Die chinesischen Behörden sahen sich nur mit wenigen Konsequenzen von Staaten konfrontiert, die sich selbst als Verteidiger der Menschenrechte sehen. Die Europäische Union, vom Brexit abgelenkt, von nationalistischen Mitgliedstaaten behindert und in der Frage der Migration gespalten, tat sich schwer damit, eine starke gemeinsame Stimme zu finden, obwohl einzelne europäische Regierungen sich bisweilen sehr deutlich geäußert haben. Trump umarmte Xi, obwohl die US-Regierung Sanktionen wegen Menschenrechtsverletzungen gegen das Xinjiang Public Security Bureau und acht chinesische Technologieunternehmen verhängt hat.
Wenn die Welt gegen den Frontalangriff Pekings verteidigt werden soll, muss eine beispiellose Antwort von denjenigen kommen, für welche die Menschen und die Menschenrechte wichtig sind. Durch gemeinsames Handeln können die Regierungen Pekings Strategie des Teilens und Herrschens zerschlagen, sagte Roth.

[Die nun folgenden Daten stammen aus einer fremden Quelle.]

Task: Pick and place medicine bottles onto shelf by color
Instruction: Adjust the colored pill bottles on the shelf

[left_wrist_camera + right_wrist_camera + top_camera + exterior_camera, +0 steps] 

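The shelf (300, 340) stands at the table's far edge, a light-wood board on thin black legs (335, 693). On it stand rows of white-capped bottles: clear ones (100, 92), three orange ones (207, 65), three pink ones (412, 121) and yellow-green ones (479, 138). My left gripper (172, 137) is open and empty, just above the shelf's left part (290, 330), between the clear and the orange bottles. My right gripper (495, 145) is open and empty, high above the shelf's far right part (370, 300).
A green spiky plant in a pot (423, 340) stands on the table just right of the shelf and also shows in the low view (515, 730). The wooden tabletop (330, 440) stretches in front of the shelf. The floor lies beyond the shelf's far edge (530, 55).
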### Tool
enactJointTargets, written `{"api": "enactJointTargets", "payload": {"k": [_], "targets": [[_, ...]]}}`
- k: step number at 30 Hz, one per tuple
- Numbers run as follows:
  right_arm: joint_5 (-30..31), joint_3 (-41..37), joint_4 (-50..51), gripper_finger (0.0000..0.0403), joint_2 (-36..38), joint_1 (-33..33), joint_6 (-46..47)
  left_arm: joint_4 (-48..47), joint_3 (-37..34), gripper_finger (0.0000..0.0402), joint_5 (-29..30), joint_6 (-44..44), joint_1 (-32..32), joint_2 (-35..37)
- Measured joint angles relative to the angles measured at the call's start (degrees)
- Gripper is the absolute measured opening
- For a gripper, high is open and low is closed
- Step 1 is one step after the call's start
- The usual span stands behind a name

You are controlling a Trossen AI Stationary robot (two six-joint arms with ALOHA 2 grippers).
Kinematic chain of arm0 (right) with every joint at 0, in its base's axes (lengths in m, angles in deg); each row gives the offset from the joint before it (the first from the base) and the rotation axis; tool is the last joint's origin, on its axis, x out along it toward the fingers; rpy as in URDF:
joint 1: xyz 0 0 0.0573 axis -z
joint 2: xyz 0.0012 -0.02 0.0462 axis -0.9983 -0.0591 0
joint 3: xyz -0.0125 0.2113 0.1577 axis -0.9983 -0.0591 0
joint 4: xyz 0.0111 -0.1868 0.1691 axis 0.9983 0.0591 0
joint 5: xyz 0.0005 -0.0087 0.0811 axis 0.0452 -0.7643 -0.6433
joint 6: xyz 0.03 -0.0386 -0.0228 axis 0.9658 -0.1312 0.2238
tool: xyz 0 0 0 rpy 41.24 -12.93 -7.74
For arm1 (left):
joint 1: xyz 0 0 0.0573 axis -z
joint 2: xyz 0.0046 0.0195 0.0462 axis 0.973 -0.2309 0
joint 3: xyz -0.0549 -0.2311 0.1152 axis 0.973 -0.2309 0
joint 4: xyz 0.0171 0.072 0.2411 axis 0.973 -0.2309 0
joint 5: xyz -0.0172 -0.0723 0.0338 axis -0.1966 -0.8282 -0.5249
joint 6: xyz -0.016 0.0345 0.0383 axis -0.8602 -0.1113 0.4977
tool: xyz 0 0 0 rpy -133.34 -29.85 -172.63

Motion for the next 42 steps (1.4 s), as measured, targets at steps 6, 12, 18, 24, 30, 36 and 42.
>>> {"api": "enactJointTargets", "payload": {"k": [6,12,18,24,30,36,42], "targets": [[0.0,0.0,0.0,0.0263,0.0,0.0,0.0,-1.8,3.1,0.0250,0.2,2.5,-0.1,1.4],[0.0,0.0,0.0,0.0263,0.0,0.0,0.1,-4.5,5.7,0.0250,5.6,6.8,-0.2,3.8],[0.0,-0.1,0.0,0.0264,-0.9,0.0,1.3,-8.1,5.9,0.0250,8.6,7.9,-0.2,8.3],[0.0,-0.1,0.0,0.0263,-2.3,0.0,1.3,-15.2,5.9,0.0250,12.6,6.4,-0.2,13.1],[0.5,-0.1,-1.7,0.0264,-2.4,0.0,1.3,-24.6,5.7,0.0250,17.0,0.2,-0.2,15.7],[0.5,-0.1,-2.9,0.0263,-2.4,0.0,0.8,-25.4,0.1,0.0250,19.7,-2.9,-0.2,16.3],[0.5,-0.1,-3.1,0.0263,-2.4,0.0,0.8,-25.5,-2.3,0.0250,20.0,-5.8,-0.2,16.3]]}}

Wenn sich beispielsweise die Organisation für Islamische Zusammenarbeit (OIC) gegen die Unterdrückung der Muslime in Xinjiang aussprechen würde, wie sie es für die in Myanmar verfolgten Rohingya-Muslime getan hat, würde Peking unter spürbaren Druck geraten.
Regierungen und internationale Finanzinstitutionen sollten überzeugende und rechtskonforme Alternativen zu Chinas „No-Strings“-Darlehen und Entwicklungshilfe anbieten. Unternehmen und Universitäten sollten Verhaltenskodizes für den Umgang mit China erarbeiten und fördern - strenge gemeinsame Standards würden es Peking erschweren, Vergeltungsmaßnahmen gegen diejenigen zu ergreifen, die sich für die Menschenrechte einsetzen. Regierungschefs, die sich für die Menschenrechte einsetzen, sollten eine Diskussion zu Xinjiang im UN-Sicherheitsrat einfordern, damit chinesische Beamte verstehen, dass sie nicht die ersehnte Anerkennung erlangen können, wenn sie gleichzeitig Menschen verfolgen.
„Wenn wir nicht in eine Ära zurückkehren wollen, in der Menschen nur Bauern auf einem Schachbrett sind, die nach den Launen ihrer Herrscher manipuliert oder vom Feld genommen werden, dann müssen wir gegen Pekings Attacken vorgehen“, sagte Roth. „Jahrzehnte des Fortschritts bei den Menschenrechten und unsere Zukunft stehen auf dem Spiel.”